In fact, the full scope of the campaign wasn’t made public until this year, when a Danish podcast covering the incident was released. Because of this, there was a major uproar in the country.
Spiralkampagnen (or “The Coil Campaign” in English) is a podcast that uncovered evidence that 4,500 Greenlandic women and girls had the Lippes Loop implanted in them between 1966 and 1970. Half of the country’s 9,000 women of childbearing age at the time were represented there.
Greenland’s population has exploded during the 1950s, thanks in large part to urbanization and improved medical care, therefore the campaign’s goal was to rein it in. This expansion, coupled with the rising incidence of underage pregnancies, has caused concern among Danish officials.
The substantial decline in fertility rates by 1970 allowed campaign backers to declare victory; the trend lasted for some time afterward. Fertility rates in Greenland dropped from seven children per woman to 2.5 in the eight years between 1966, when the campaign began, and 1974, when they stabilized.
According to Denmark’s interim health minister Magnus Heunicke, there are no records of when the campaign ended; therefore, the current investigation is tasked with determining when it did.

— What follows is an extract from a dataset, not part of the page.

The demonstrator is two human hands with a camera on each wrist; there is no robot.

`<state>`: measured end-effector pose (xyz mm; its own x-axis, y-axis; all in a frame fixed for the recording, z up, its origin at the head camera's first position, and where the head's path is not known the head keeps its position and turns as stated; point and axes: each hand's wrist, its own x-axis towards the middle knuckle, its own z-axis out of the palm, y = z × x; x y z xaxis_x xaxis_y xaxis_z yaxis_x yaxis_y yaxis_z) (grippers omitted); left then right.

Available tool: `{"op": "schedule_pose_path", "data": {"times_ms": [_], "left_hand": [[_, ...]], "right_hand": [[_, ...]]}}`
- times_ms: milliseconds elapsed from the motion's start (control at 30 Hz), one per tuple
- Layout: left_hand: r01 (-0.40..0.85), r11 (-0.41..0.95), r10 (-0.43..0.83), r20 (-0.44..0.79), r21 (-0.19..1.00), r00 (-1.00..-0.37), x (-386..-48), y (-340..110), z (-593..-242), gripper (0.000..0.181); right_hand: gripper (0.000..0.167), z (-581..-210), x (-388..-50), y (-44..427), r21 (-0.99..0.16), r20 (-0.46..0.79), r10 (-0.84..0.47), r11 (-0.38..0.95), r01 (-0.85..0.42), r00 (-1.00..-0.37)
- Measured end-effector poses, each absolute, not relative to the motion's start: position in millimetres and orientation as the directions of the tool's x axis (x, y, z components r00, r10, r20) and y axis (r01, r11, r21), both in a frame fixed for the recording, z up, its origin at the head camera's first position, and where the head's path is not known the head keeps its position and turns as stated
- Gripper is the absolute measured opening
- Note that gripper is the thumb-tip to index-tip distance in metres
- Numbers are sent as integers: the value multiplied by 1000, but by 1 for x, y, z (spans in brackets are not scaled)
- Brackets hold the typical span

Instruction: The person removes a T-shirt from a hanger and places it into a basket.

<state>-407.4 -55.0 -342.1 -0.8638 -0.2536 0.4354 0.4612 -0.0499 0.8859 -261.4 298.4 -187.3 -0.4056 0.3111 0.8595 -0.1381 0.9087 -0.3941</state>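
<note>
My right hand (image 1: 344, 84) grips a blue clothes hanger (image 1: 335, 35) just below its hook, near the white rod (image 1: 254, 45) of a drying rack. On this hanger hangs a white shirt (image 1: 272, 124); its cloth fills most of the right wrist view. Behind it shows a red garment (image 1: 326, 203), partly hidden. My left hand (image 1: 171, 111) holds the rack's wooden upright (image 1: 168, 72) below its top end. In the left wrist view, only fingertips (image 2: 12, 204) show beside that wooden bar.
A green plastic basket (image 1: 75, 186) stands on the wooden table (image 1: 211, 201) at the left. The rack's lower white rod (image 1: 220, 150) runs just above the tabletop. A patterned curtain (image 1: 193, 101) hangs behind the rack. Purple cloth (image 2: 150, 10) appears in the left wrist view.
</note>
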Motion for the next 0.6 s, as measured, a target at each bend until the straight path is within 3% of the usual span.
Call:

Naja had her coil removed at the ripe old age of 17 after suffering through years of discomfort. After several unsuccessful years of attempting to conceive, she was able to have her first kid when she was 35.
Her friend Holga, meanwhile, went to the doctor multiple times to get pain medication and eventually for help getting pregnant. She claims she was assured there was nothing wrong with her, but never examined.
She has no recollection of exactly when the coil was discovered and removed, but it prevented her from having children. A plethora of Lippes Loop-related complications led to Holga’s hysterectomy in 2018.